**About this exercise**
The output must contain exactly the lines from the top of the listing below through the line containing "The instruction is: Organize", and no pictures.

**Information shown**
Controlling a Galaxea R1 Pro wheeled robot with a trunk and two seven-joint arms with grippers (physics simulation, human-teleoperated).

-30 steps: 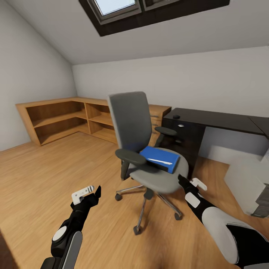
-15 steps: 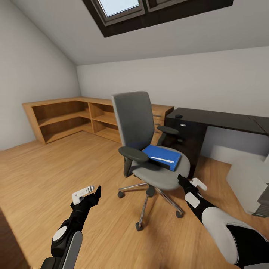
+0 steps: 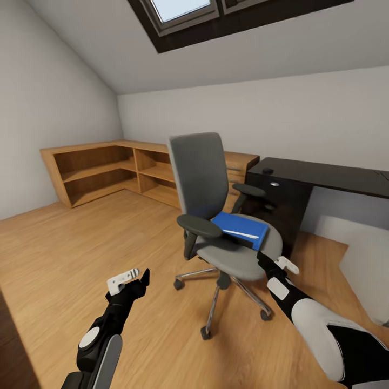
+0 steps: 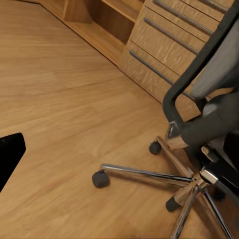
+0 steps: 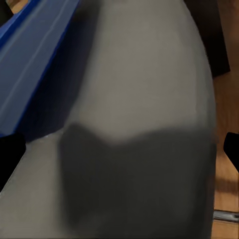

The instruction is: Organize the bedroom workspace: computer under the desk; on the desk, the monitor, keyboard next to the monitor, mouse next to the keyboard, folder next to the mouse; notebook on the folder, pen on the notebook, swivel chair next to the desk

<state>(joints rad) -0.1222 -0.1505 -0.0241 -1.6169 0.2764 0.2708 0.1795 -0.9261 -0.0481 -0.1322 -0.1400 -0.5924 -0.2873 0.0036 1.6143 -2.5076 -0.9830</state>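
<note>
While the folder (image 3: 241, 228) lies on the chair (image 3: 237, 258), the right gripper (image 3: 268, 263), spread wide and empty, should be eased level under its near edge.

Open wooden floor (image 3: 81, 243) lies around the left tool (image 3: 129, 278), giving free passage. The swivel chair (image 3: 216, 216) stands between both arms; its armrest (image 3: 200, 226) and backrest wall off the seat, whose front edge stays reachable beside the right tool (image 3: 273, 263).
</note>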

**Written response**
Controlling a Galaxea R1 Pro wheeled robot with a trunk and two seven-joint arms with grippers (physics simulation, human-teleoperated).

-30 steps: 
-15 steps: 
+0 steps: 
+0 steps: 
+0 steps: 

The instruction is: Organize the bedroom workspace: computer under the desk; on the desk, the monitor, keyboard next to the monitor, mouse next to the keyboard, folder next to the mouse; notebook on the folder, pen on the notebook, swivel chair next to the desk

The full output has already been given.